EDF a tranché vendredi et choisi la deuxième solution. Il déboursera donc 337 millions de francs (225 millions d’euros) de liquidités mais financera l’essentiel de l’opération (720 millions de francs) par l’apport à Alpiq de ses droits à l’énergie issus de ses 50% dans le barrage d’Emosson (canton duValais). Au bouclage de l’opération, EDF détiendra donc une participation estimée à quelque 4 milliards de francs au sein d’un groupe valorisé à un peu plus de 16 milliards, si l’on se base sur les documents de fusions publiés par Alpiq.

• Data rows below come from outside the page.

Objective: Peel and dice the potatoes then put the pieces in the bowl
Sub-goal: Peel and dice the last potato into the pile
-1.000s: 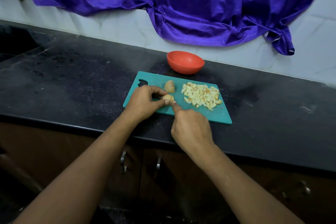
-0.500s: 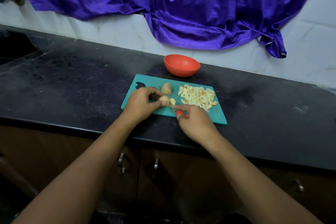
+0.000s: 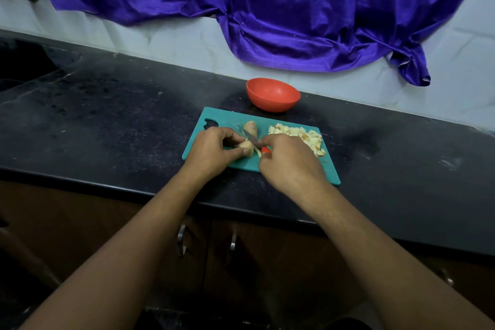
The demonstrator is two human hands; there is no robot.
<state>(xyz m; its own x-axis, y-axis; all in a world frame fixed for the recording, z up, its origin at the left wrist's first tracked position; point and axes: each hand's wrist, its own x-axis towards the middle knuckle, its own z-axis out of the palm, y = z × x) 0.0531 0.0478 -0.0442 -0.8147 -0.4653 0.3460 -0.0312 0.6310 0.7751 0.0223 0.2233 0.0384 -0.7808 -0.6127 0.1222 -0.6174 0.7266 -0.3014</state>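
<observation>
On the teal cutting board (image 3: 222, 120), my left hand (image 3: 211, 149) pinches a peeled potato piece (image 3: 246, 145) between thumb and fingers. My right hand (image 3: 288, 161) grips a small knife with a red handle (image 3: 265, 150); its blade (image 3: 251, 140) lies against the right end of that piece. A thin cut slice sits just right of the piece. A second potato piece (image 3: 250, 127) rests behind them. A heap of diced potato (image 3: 300, 135) lies on the board's right side, partly hidden by my right hand. The red bowl (image 3: 272, 94) stands behind the board, and nothing shows inside it.
The dark stone counter (image 3: 107, 120) stretches left and right of the board, with its front edge just below my wrists. A purple cloth (image 3: 267, 8) hangs on the pale wall behind. Brown cabinet doors with metal handles (image 3: 182, 241) are under the counter.
My right hand has moved up onto the board with the knife, and the blade now meets the held potato piece. A slice has come off. My left hand keeps its hold.
</observation>
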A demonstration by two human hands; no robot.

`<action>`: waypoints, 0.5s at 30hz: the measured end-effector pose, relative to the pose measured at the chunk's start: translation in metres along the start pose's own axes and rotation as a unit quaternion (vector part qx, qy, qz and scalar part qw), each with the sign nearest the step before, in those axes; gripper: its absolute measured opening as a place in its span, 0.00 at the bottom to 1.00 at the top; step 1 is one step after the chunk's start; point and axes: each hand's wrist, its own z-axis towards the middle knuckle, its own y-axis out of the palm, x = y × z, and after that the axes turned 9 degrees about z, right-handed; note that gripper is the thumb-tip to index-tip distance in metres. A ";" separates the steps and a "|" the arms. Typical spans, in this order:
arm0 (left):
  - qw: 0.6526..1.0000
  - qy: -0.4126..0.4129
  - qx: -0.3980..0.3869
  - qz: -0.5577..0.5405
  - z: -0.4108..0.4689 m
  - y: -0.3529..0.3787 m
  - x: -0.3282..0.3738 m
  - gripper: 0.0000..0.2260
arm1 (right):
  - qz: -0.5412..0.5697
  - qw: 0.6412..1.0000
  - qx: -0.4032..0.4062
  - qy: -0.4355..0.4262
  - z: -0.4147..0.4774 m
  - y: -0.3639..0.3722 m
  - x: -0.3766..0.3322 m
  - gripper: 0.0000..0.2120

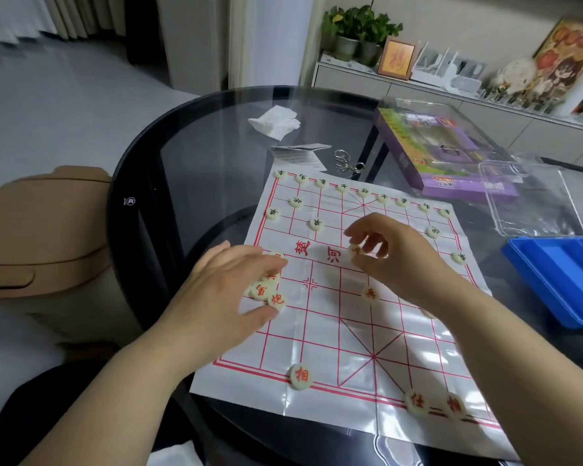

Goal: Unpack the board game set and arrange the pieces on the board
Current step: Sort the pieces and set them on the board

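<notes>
The fingers [367, 242] of the right hand [398, 253] curl round a single round piece [354, 251], pinched against the thumb just above the river line in the middle of the board [334, 334]. The left hand [229, 290] lies over a pile of red pieces [266, 294] at the left edge of the board. Its fingers reach across the top and its thumb closes in from the near side, so it seems to hold the pile together.

The far half looks done: dark-lettered pieces [342, 187] stand in a row along the far edge, with more on the lines in front of them. The near half is sparse. One red soldier [371, 293] sits right of centre, one red piece [300, 376] on the near edge at left, and two more [435, 403] at the near right.

I judge the red side is about a quarter laid out. The next move calls for setting the pinched piece squarely on a line crossing, then drawing the next one from the pile without scattering the rest.

Beyond the board on the round glass bench [182, 156] lie a blue tray [559, 264] and a clear lid [532, 196] at right, with a purple box [451, 146] farther off.
</notes>
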 end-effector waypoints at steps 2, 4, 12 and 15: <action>1.000 0.016 -0.020 0.005 -0.001 0.002 0.004 0.21 | 0.002 1.000 -0.030 0.004 -0.006 -0.001 -0.001 0.13; 0.999 0.024 -0.024 -0.002 0.000 0.004 0.007 0.19 | -0.004 0.998 -0.058 -0.014 -0.010 0.006 -0.005 0.13; 0.999 0.036 0.012 -0.018 0.000 0.005 0.004 0.22 | -0.016 0.994 -0.104 -0.039 -0.007 0.030 -0.017 0.15; 0.999 0.025 0.028 -0.029 -0.002 0.004 0.001 0.22 | -0.010 0.994 -0.108 -0.029 -0.006 0.031 -0.016 0.15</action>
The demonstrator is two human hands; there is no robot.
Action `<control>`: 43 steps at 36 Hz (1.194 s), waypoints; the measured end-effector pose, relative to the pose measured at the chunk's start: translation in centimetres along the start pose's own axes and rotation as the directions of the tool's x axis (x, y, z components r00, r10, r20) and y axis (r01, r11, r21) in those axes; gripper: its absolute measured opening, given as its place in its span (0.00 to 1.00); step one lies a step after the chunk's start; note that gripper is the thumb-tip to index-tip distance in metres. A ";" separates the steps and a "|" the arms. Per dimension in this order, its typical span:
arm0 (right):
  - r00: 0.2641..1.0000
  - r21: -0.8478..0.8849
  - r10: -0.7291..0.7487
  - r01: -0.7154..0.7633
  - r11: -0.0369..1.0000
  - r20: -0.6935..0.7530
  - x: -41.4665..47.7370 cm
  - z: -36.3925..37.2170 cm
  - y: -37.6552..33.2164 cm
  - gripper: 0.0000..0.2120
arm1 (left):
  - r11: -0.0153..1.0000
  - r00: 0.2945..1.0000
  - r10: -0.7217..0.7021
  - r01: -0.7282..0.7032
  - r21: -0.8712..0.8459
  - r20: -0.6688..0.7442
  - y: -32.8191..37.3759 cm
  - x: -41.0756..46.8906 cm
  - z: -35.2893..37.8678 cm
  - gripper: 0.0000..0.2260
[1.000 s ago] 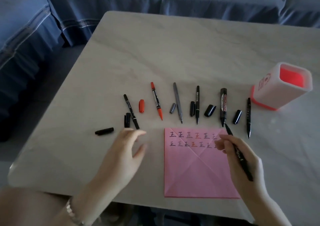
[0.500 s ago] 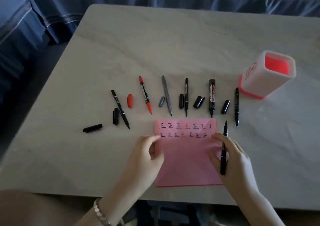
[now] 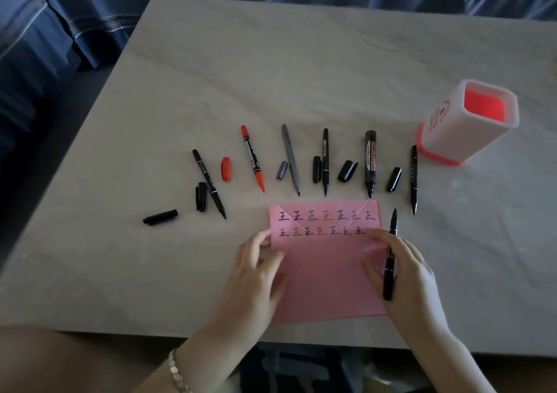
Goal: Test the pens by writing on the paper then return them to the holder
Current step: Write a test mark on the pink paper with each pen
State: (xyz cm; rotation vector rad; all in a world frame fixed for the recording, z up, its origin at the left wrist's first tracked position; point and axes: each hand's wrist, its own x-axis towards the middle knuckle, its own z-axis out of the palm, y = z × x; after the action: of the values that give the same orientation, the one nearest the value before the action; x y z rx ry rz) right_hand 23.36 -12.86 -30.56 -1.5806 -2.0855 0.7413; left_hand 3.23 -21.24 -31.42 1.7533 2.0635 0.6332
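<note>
Altogether seven pens (image 3: 252, 159), seven caps (image 3: 226, 168), one holder (image 3: 449, 136)

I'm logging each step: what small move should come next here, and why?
Probably the left hand should fetch the lone black cap at far left: the right hand holds an uncapped black pen, and the pink paper already carries two rows of seven marks.

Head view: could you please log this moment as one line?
left hand: on pink paper; right hand: holds black pen, touches paper; six pens: lie uncapped; holder: no pens seen
</note>
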 end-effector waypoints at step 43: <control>0.951 0.466 0.222 -0.099 0.879 -0.217 2.0 8.2 -7.4 0.16 | 0.984 0.990 0.136 -0.140 0.107 0.039 -2.7 -1.8 0.4 0.17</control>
State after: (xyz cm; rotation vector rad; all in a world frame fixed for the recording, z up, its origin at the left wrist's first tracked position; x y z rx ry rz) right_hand 12.30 -13.88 -32.10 -1.4992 -1.4677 0.9347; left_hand 1.56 -23.28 -33.27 1.9686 2.0029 0.5361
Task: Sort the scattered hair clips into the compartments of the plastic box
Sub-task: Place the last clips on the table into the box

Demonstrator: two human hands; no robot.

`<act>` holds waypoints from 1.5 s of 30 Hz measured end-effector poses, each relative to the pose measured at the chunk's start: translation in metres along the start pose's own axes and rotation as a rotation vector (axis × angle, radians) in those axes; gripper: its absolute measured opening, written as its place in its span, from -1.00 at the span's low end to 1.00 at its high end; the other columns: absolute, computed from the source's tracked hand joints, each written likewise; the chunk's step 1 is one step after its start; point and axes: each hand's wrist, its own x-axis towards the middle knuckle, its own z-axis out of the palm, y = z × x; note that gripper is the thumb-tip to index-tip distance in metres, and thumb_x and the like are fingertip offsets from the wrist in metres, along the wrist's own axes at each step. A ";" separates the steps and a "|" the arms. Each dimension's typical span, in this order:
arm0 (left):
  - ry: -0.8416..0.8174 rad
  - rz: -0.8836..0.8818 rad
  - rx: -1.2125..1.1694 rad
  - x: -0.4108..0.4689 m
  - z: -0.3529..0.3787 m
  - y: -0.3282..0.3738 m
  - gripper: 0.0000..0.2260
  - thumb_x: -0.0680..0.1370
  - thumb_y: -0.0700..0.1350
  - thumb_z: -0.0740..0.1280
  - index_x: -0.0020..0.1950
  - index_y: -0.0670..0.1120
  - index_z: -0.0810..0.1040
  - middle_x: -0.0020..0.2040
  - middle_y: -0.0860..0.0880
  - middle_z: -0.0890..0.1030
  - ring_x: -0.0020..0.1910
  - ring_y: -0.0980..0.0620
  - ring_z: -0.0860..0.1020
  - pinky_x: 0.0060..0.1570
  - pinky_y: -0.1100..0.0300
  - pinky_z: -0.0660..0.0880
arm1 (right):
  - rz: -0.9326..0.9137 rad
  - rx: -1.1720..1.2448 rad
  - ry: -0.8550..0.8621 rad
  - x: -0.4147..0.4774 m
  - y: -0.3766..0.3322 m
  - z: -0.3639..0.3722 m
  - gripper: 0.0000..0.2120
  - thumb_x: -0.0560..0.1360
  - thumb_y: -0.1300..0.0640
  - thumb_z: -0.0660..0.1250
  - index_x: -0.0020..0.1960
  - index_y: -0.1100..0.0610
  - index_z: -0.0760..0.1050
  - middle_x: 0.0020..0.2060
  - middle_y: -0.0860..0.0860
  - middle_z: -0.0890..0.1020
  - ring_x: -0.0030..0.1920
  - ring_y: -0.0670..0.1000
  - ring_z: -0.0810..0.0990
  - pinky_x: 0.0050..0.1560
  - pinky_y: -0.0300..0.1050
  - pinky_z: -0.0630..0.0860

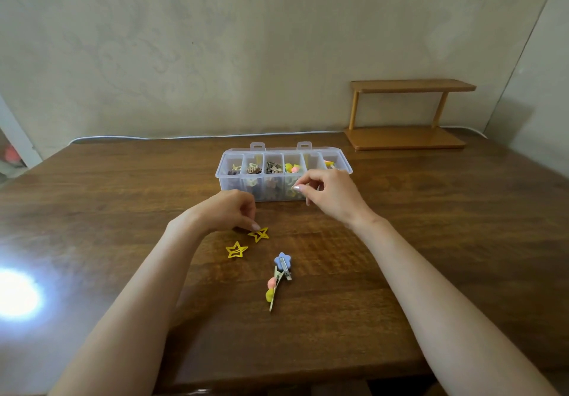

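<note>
A clear plastic box (pixel 224 180) with six compartments stands open mid-table, with clips in its sections. Two yellow star clips lie in front of it. My left hand (pixel 226 211) pinches the upper point of the farther star clip (pixel 259 235), while the nearer star clip (pixel 236 250) lies free. A blue flower clip (pixel 282 261) and a long clip with pink and yellow beads (pixel 271 288) lie closer to me. My right hand (pixel 334 195) hovers at the box's front right, thumb and forefinger tips together. I cannot tell whether it holds anything.
The brown wooden table (pixel 431 241) carries a small wooden two-tier shelf (pixel 406 112) at the back right against the wall. A white cable (pixel 184 137) runs along the table's far edge. A bright light reflection (pixel 15 294) glares at the left.
</note>
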 end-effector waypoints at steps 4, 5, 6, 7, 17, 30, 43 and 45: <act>0.024 0.001 0.020 0.002 0.002 0.002 -0.81 0.43 -0.07 0.45 -0.21 -0.04 0.44 -0.18 0.03 0.51 -0.16 0.05 0.47 -0.16 0.20 0.43 | 0.002 0.013 -0.009 0.000 -0.001 0.000 -0.91 0.52 0.08 0.34 -0.05 0.04 0.61 -0.36 -0.12 0.59 -0.28 -0.16 0.56 -0.10 -0.22 0.50; 0.030 -0.001 0.015 0.002 0.002 0.002 -0.80 0.41 -0.06 0.46 -0.17 -0.05 0.45 -0.18 0.06 0.49 -0.16 0.06 0.47 -0.16 0.22 0.43 | 0.004 0.016 -0.011 0.000 -0.001 0.000 -0.91 0.52 0.08 0.34 -0.05 0.04 0.61 -0.36 -0.12 0.59 -0.28 -0.16 0.56 -0.10 -0.22 0.50; 0.032 -0.006 0.014 0.002 0.002 0.001 -0.78 0.40 -0.06 0.47 -0.13 -0.06 0.45 -0.19 0.07 0.48 -0.17 0.08 0.46 -0.18 0.25 0.42 | 0.006 0.018 -0.016 0.000 -0.001 0.001 -0.91 0.52 0.08 0.34 -0.05 0.04 0.61 -0.36 -0.12 0.59 -0.28 -0.16 0.56 -0.11 -0.23 0.48; 0.027 -0.014 0.019 0.002 0.001 -0.001 -0.77 0.40 -0.05 0.48 -0.11 -0.06 0.45 -0.18 0.08 0.48 -0.18 0.10 0.45 -0.20 0.27 0.40 | 0.007 0.019 -0.022 -0.001 -0.001 0.001 -0.90 0.52 0.08 0.33 -0.04 0.04 0.61 -0.36 -0.12 0.59 -0.29 -0.17 0.56 -0.11 -0.25 0.47; 0.151 0.047 -0.043 0.006 0.007 0.011 -0.86 0.45 -0.11 0.43 -0.17 -0.10 0.48 -0.22 0.01 0.52 -0.19 0.04 0.49 -0.19 0.21 0.45 | 0.025 0.196 -0.218 -0.002 -0.007 0.003 -0.91 0.47 0.12 0.40 -0.04 0.05 0.64 -0.18 -0.03 0.66 -0.15 -0.13 0.58 -0.14 -0.29 0.48; 0.382 0.047 -0.153 0.008 0.012 0.012 -0.86 0.44 -0.24 0.41 -0.06 -0.13 0.50 -0.09 -0.06 0.55 -0.12 0.00 0.50 -0.09 0.14 0.45 | -0.019 0.094 -0.437 -0.005 -0.009 0.012 -0.70 0.34 0.04 0.51 0.06 -0.09 0.58 -0.13 -0.05 0.50 -0.13 -0.10 0.46 -0.07 -0.15 0.46; 0.341 0.142 -0.131 0.008 0.016 0.018 -0.91 0.47 -0.18 0.39 -0.06 -0.13 0.53 -0.18 0.02 0.54 -0.17 0.07 0.47 -0.21 0.26 0.38 | 0.037 0.414 -0.262 -0.001 -0.010 -0.007 -0.88 0.42 0.25 0.44 -0.15 0.09 0.52 -0.17 0.05 0.59 -0.33 -0.19 0.53 -0.32 -0.31 0.46; 0.348 0.162 -0.139 0.007 0.017 0.019 -0.92 0.48 -0.16 0.39 -0.07 -0.12 0.53 -0.16 0.00 0.56 -0.16 0.05 0.50 -0.16 0.24 0.42 | 0.054 0.580 -0.192 0.001 -0.007 -0.017 -0.86 0.45 0.32 0.39 -0.02 0.16 0.54 -0.19 0.09 0.57 -0.35 -0.11 0.57 -0.38 -0.25 0.52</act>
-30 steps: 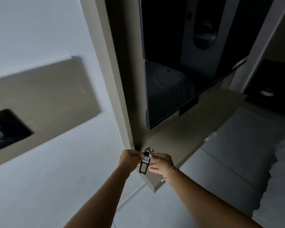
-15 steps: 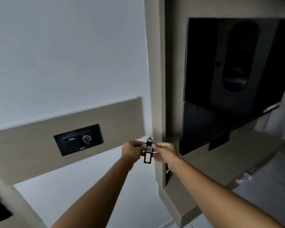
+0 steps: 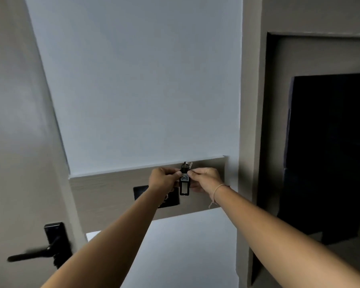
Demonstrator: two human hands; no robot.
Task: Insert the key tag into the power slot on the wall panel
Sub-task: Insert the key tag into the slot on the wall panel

Pour justifier le choix de l’apport en nature, une porte-parole avance qu’«Emosson sera un atout pour le nouveau groupe». Mais elle ne cache pas non plus que ce choix «s’inscrit dans une politique financière globale». Il peut être en effet bienvenu pour le groupe de privilégier la conservation de son cash alors que ses mouvements récents (British Energy, Constellation) ont conduit à une dégradation de ses notes chez Moody’s (deux crans à «Aa3») et chez S&P (un cran à «A+»).
Si les analystes ne doutent pas qu’il s’agit d’une «bonne opération au plan stratégique», on peut se demander pourquoi EDF a souhaité aller jusqu’à 25% alors qu’il se contentait de moins chez Atel. En fait, cette part lui permettra d’avoir un droit de veto au sein du pacte d’actionnaire auquel il participera.